Wednesday 28 June 2017

Medley of Greatest Hits

Not to worry, I didn't lose interest in this blog.  I just kept suffering from surplus lack of time!

Ironic that I'm back, and writing about another work in the same category and from the same composer as my last post!

But where King Olaf was written by the young Elgar during the years when he arrived at his maturity as a composer, The Music Makers came near the end of his most creative years.  Although it is an accomplished score, with many beautiful moments, it can hardly be called original.

The Music Makers, set to a poem by Arthur O'Shaughnessy, is almost as much symbolic of the Edwardian age as the famous Pomp and Circumstance Marches.  The poem itself wavers back and forth between beauty of image and bombast of tone.  It doesn't impress me as very good poetry, but then I have never much enjoyed rhyming couplets -- much less four of them in a row based on the same two rhyme sounds!

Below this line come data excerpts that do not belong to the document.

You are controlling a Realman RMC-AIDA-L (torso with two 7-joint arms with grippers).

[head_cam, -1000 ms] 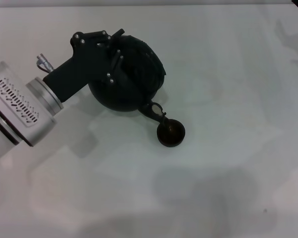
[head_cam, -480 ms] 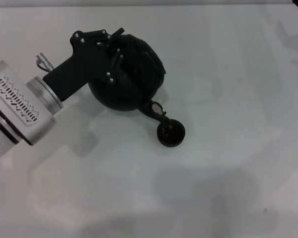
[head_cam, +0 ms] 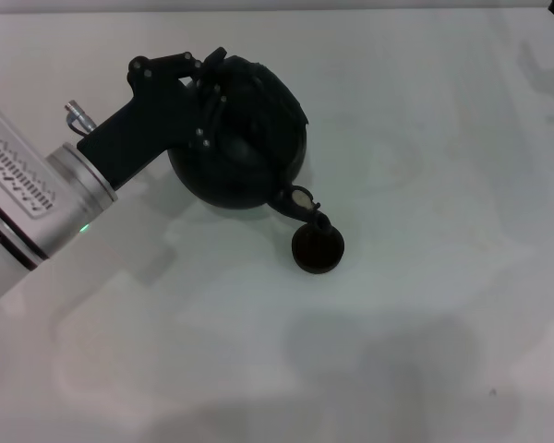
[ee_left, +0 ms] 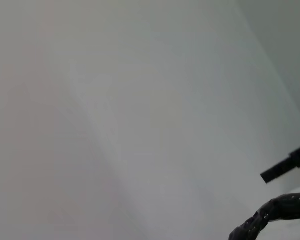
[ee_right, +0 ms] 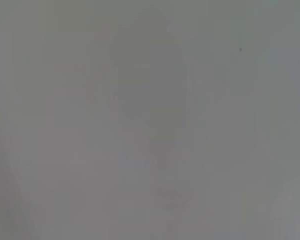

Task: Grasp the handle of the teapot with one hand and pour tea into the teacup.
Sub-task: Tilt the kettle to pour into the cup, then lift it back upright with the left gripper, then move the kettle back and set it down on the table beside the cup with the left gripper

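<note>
A plain white table [head_cam: 425, 351] fills the head view, with nothing on it but the pot and cup, left of centre and toward the far side. My left gripper [head_cam: 210, 101] reaches in from the left and is clamped on the handle [head_cam: 223, 81] at the top of the teapot [head_cam: 249, 148], so I read it as holding the pot by that hoop, fingers narrow around it. The pot looks tipped toward me and to the right, its spout [head_cam: 305, 205] pointing down and to the near right. The teacup [head_cam: 317, 249] sits just beyond the spout's pale tip, on the same line; the tip appears to hang over the cup's far rim, though I cannot tell whether it touches. That line from handle through spout to cup is what the pour turns on: I judge the cup already lies where the spout aims, so the next move is more tilt about the handle rather than any sideways travel. The left arm is the only one near; the right gripper is not in sight here. In the left wrist view I see mostly bare table, with a rough dark curve of the handle [ee_left: 270, 216] at one corner. The right wrist view shows only blank pale surface, so that arm is parked away from the work.
</note>
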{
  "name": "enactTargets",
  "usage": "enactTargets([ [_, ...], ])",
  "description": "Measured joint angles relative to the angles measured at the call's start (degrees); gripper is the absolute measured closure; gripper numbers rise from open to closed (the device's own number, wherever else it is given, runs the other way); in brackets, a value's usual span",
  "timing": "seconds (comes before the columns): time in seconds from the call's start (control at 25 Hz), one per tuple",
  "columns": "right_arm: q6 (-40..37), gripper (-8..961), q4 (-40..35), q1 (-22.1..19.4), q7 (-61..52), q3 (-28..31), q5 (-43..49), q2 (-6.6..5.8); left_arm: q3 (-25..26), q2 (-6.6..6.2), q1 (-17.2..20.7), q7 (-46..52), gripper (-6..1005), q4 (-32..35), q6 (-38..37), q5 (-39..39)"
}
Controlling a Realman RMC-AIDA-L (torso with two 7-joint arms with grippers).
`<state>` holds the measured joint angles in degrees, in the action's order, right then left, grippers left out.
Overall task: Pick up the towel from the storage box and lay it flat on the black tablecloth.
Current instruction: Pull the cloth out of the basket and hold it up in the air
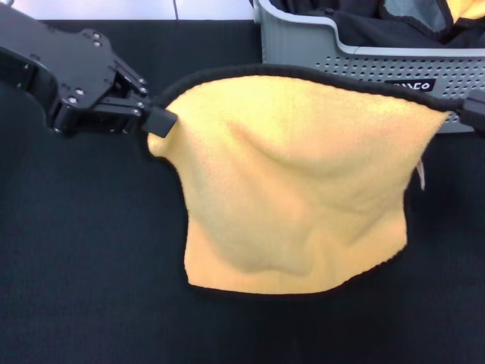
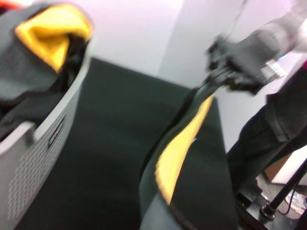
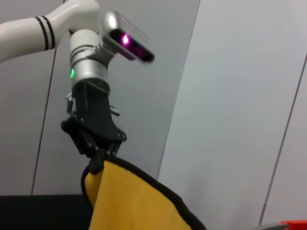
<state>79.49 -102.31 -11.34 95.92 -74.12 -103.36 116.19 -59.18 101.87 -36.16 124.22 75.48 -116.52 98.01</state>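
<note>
The yellow-orange towel (image 1: 295, 189) with a thin black trim hangs spread between my two grippers above the black tablecloth (image 1: 83, 273). My left gripper (image 1: 161, 121) is shut on the towel's left top corner. My right gripper (image 1: 471, 111) holds the right top corner at the picture's edge. A small white tag (image 1: 421, 174) shows on the right side. The towel's lower edge rests on or near the cloth. The light grey storage box (image 1: 333, 45) stands at the back right. The right wrist view shows the left gripper (image 3: 98, 160) pinching the towel (image 3: 129, 201). The left wrist view shows the right gripper (image 2: 218, 74) holding the towel (image 2: 180, 148).
The storage box holds dark cloths and another yellow piece (image 1: 466, 9); it also shows in the left wrist view (image 2: 43, 143). A black label with white lettering (image 1: 409, 86) is on its front. A person's legs and a stand (image 2: 283, 191) are beside the table.
</note>
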Motion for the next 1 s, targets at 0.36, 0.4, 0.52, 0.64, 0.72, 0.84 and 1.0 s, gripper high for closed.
enactTargets([
  [0.36, -6.7, 948, 4.9, 11.1, 0.4, 1.6, 5.8, -0.33, 4.7, 2.73, -8.5, -2.8, 971, -4.1, 0.9, 15.0],
  [0.4, -7.5, 948, 4.3, 12.5, 0.4, 2.6, 6.7, -0.33, 5.6, 2.86, -9.7, -3.3, 971, -4.7, 1.2, 16.7],
  [0.52, -8.7, 948, 1.8, 14.5, 0.1, 5.0, 7.3, -0.44, 7.3, 2.76, -12.7, -4.2, 970, -5.3, 3.4, 20.1],
  [0.64, -9.6, 948, -1.4, 15.0, -0.1, 7.2, 7.3, -0.51, 7.8, 2.33, -14.7, -4.3, 970, -4.6, 5.2, 22.1],
  [0.72, -10.2, 948, -3.6, 14.7, -0.5, 7.9, 7.2, -0.49, 8.0, 2.23, -15.4, -4.3, 970, -3.8, 5.7, 23.2],
  [0.84, -10.1, 948, -4.9, 14.0, -1.7, 7.9, 7.1, -0.45, 8.1, 2.21, -15.2, -4.3, 970, -2.7, 5.7, 23.6],
  [1.0, -5.9, 948, -5.9, 11.2, -4.6, 7.6, 5.2, -0.06, 8.0, 2.45, -13.0, -4.3, 970, -2.5, 2.6, 19.4],
])
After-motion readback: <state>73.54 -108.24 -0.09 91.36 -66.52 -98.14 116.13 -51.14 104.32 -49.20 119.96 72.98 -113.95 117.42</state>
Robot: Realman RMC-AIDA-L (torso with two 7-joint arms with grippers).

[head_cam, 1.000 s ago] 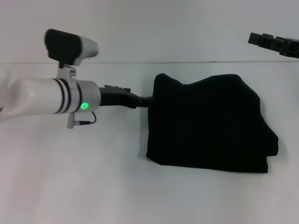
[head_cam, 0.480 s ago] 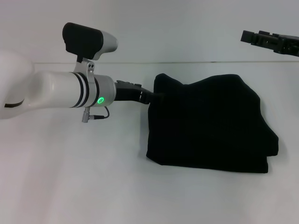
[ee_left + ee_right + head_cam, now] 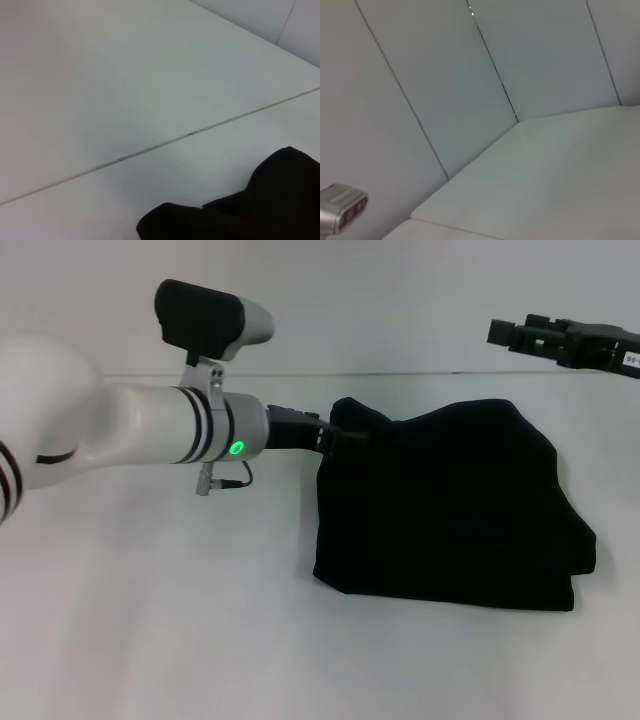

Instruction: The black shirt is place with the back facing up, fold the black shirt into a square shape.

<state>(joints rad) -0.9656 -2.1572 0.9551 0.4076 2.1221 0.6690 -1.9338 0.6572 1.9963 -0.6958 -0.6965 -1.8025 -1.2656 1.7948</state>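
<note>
The black shirt (image 3: 450,510) lies folded into a rough rectangle on the white table (image 3: 150,620), right of centre in the head view. Its far edge is humped and uneven. My left gripper (image 3: 335,436) reaches in from the left and meets the shirt's far left corner, its black tip merging with the fabric. The left wrist view shows that bunched corner of the shirt (image 3: 260,210) on the table. My right gripper (image 3: 512,335) hangs raised above the table's far right, apart from the shirt.
The table's far edge (image 3: 420,373) runs just behind the shirt, with a pale wall beyond it. The right wrist view shows wall panels, the table top and a grey camera housing (image 3: 340,210).
My left arm has pushed rightward, bringing its gripper up against the shirt's far left corner. The right gripper has drifted a little to the left. The shirt's shape looks unchanged.
</note>
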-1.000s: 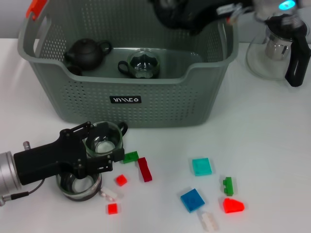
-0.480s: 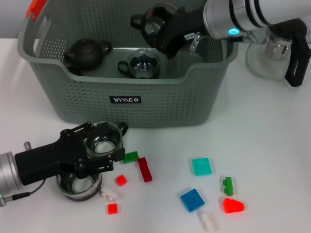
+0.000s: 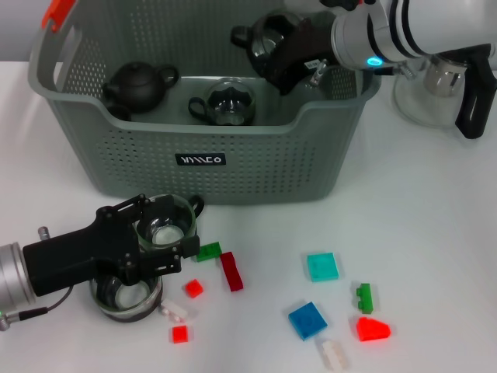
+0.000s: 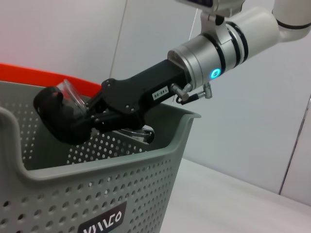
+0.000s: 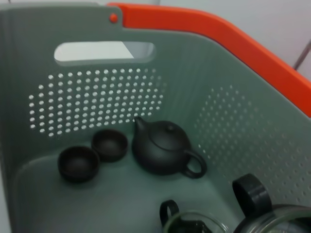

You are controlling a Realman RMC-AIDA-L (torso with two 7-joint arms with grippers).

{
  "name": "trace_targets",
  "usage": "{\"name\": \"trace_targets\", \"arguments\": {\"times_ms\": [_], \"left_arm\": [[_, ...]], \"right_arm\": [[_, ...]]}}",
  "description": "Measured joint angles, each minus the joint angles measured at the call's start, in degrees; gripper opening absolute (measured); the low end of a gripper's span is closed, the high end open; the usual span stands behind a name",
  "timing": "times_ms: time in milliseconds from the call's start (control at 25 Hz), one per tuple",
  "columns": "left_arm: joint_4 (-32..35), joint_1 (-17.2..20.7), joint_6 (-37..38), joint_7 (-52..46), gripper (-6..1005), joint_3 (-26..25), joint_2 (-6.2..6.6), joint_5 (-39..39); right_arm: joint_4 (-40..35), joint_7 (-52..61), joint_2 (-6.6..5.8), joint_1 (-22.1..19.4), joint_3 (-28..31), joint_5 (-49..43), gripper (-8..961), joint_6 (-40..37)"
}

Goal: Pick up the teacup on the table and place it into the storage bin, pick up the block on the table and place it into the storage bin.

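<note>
Right gripper (image 3: 268,47) jaws clamped on glass teacup (image 3: 268,43) over storage bin (image 3: 233,159), label illegible. Below jaws: one black teapot (image 5: 163,148), two dark cups (image 5: 92,155). Left gripper (image 3: 159,241) jaws around second glass cup (image 3: 165,221); grip state unclear.

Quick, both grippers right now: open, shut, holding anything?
Left gripper: shut on a glass teacup low over the table, in front of the storage bin.
Right gripper: shut on a glass cup over the storage bin.
</note>
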Motion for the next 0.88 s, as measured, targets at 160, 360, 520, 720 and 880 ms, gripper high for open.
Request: {"name": "trace_targets", "arguments": {"times_ms": [160, 360, 520, 720, 880], "left_arm": [[0.01, -0.02, 0.0, 0.0, 873, 0.01, 0.02, -0.02], [0.01, -0.03, -0.08, 0.0, 872, 0.01, 0.05, -0.02], [0.01, -0.03, -0.1, 0.01, 873, 0.01, 0.05, -0.02], [0.01, 0.2, -0.16, 0.15, 873, -0.03, 0.05, -0.02], [0.01, 0.38, -0.18, 0.25, 873, -0.07, 0.05, -0.02]], "right_arm": [[0.24, 0.0, -0.03, -0.05, -0.07, -0.06, 57, 0.14], [0.69, -0.01, -0.04, -0.07, -0.17, -0.1, 58, -0.12], [0.87, 0.04, -0.04, -0.2, -0.21, 0.0, 58, -0.03], [0.74, 1.04, -0.05, -0.47, -0.21, -0.08, 57, -0.34], [0.37, 1.19, -0.12, -0.54, -0.21, -0.61, 80, -1.44]]}}
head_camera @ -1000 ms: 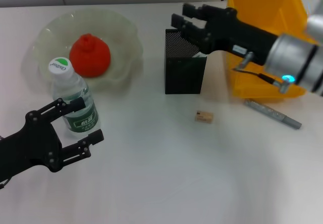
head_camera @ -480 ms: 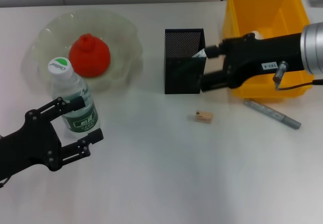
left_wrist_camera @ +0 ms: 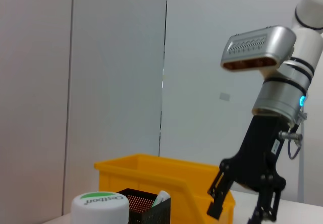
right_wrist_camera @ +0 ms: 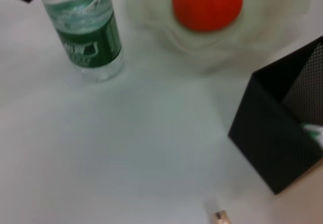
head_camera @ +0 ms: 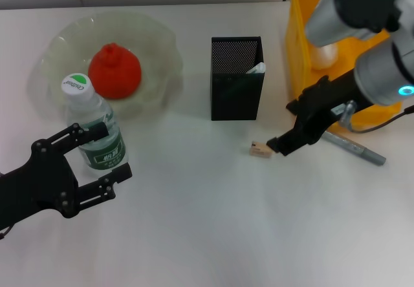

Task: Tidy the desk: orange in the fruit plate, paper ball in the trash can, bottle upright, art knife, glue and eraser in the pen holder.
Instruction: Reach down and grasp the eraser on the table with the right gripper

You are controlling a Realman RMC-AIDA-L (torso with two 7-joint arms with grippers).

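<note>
Right gripper (head_camera: 279,146): low over the white desk (head_camera: 213,222), its dark fingertips just beside the eraser (head_camera: 261,149), on the side away from the bottle. Fingers spread apart in the left wrist view, nothing between them. Whether a fingertip touches the eraser cannot be told.

Eraser: small tan block lying flat on the desk, in front of the pen holder (head_camera: 237,79) and apart from it.

Glue (head_camera: 352,146): grey stick lying flat on the desk beyond the right gripper from the eraser, in front of the trash can (head_camera: 304,61), partly crossed by the right arm.

Pen holder: black mesh box, upright, between the fruit plate (head_camera: 158,48) and the trash can. A pale green-white tip of the art knife (head_camera: 256,69) shows above its rim at the corner nearest the trash can.

Trash can: yellow bin beside the pen holder; a pale rounded thing, the paper ball (head_camera: 324,54), lies inside.

Orange (head_camera: 114,71): sits in the fruit plate, knob up.

Bottle (head_camera: 94,122): stands upright, cap on top, at the near rim of the fruit plate.

Left gripper (head_camera: 97,161): parked just in front of the bottle, fingers released and spread, one finger overlapping the label in the head view; contact cannot be told.
</note>
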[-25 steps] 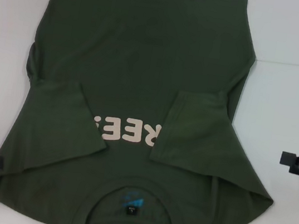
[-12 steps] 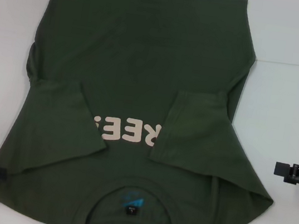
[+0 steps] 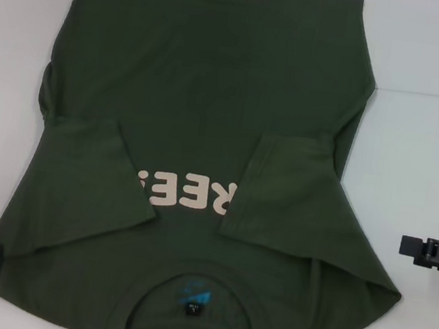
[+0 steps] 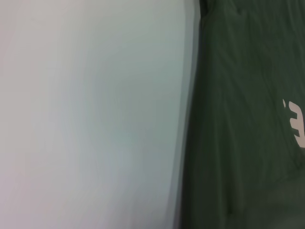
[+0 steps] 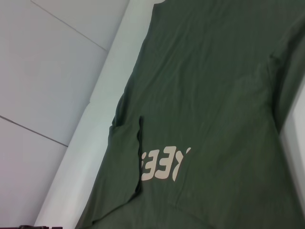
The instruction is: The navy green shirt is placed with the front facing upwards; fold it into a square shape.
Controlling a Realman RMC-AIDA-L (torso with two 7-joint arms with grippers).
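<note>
The navy green shirt lies flat, front up, both sleeves folded over the chest lettering.

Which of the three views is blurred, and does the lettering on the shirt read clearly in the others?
Left wrist view: streaked blur across the navy green shirt and table. Head view: sharp, the sleeves cover part of the cream lettering. Right wrist view: fairly sharp, lettering readable, partly covered.
</note>
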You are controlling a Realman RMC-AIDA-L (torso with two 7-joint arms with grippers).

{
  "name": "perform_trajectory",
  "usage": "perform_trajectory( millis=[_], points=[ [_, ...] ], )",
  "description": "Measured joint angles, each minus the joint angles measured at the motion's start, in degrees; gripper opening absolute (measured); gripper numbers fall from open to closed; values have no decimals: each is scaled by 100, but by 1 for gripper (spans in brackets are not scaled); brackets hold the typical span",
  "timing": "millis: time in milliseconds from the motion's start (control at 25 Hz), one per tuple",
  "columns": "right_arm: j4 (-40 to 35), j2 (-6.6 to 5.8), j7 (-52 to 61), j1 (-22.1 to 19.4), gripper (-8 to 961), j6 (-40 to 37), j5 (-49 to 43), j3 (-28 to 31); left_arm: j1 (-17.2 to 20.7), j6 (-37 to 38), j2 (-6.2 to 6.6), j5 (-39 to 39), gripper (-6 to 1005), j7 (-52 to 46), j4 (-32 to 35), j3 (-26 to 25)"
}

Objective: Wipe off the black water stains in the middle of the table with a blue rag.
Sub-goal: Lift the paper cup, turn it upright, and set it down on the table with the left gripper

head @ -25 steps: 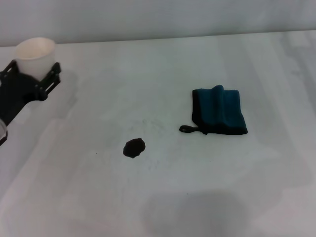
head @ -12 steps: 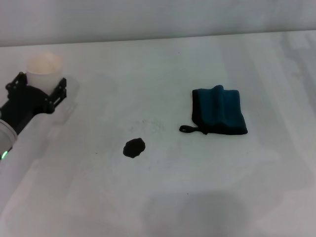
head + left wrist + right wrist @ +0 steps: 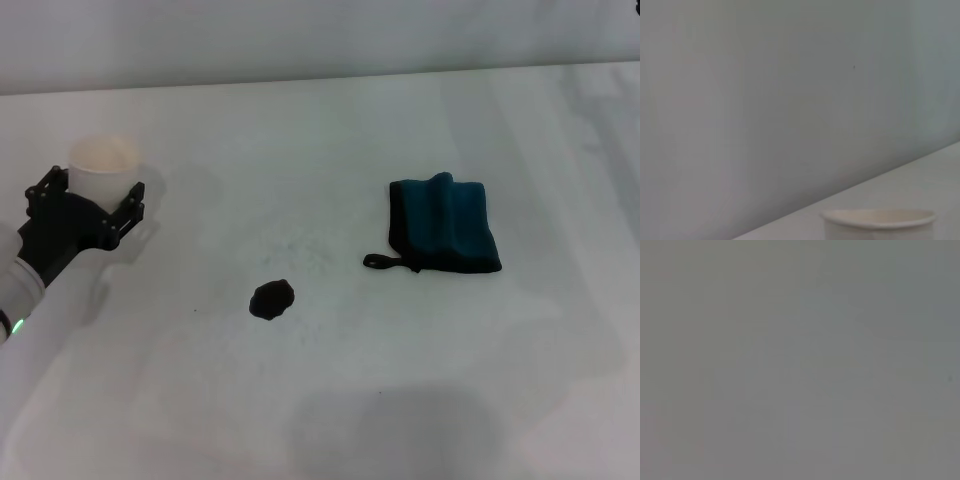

But then consider the first stanza; I suspect that it was these deeply-felt themes that most inspired Elgar's composition.
We are the music makers,
And we are the dreamers of dreams,
Wandering by lone sea-breakers,
And sitting by desolate streams;—
World-losers and world-forsakers,
On whom the pale moon gleams:
 Yet we are the movers and shakers
Of the world for ever, it seems.

And just for the record, this poem is apparently the origin of the phrase "movers and shakers."

The resulting work has a rather bits-and-pieces feel to many pages.  It hasn't travelled well, and is not even frequently performed or recorded.  Why then dredge it up?  The answer lies in Elgar's compositional method for this work, which brings me to my title.

Like Richard Strauss in Ein Heldenleben, Elgar drew heavily on many of his earlier scores for this one work.  Since this was not something he customarily did, it's fairly obvious that his intention in doing so was to underline musically the text references to the central role of the composer and of music in a truly complete world.  The quotations range from a short four bars of the final climax in the Symphony No. 2 to an entire section woven around and through the orchestral texture of Nimrod from the Enigma Variations.

It's that glorious section based on Nimrod that alone, for me, makes it worthwhile to sit down and listen to The Music Makers again.  Well, that, and the intensely poetic setting of that first stanza which I quoted above.  Of course, it helps to have a truly first-rate recording -- not just first-rate in sound quality, but also in performance.  The central role of the female soloist is taken in my recording by Janet Baker.  If there was ever an artist who could make a second-rate piece of vocal music sound greater than it truly is, she was the one.  (She also performed the same magical alchemy on Elgar's earlier song cycle, Sea Pictures).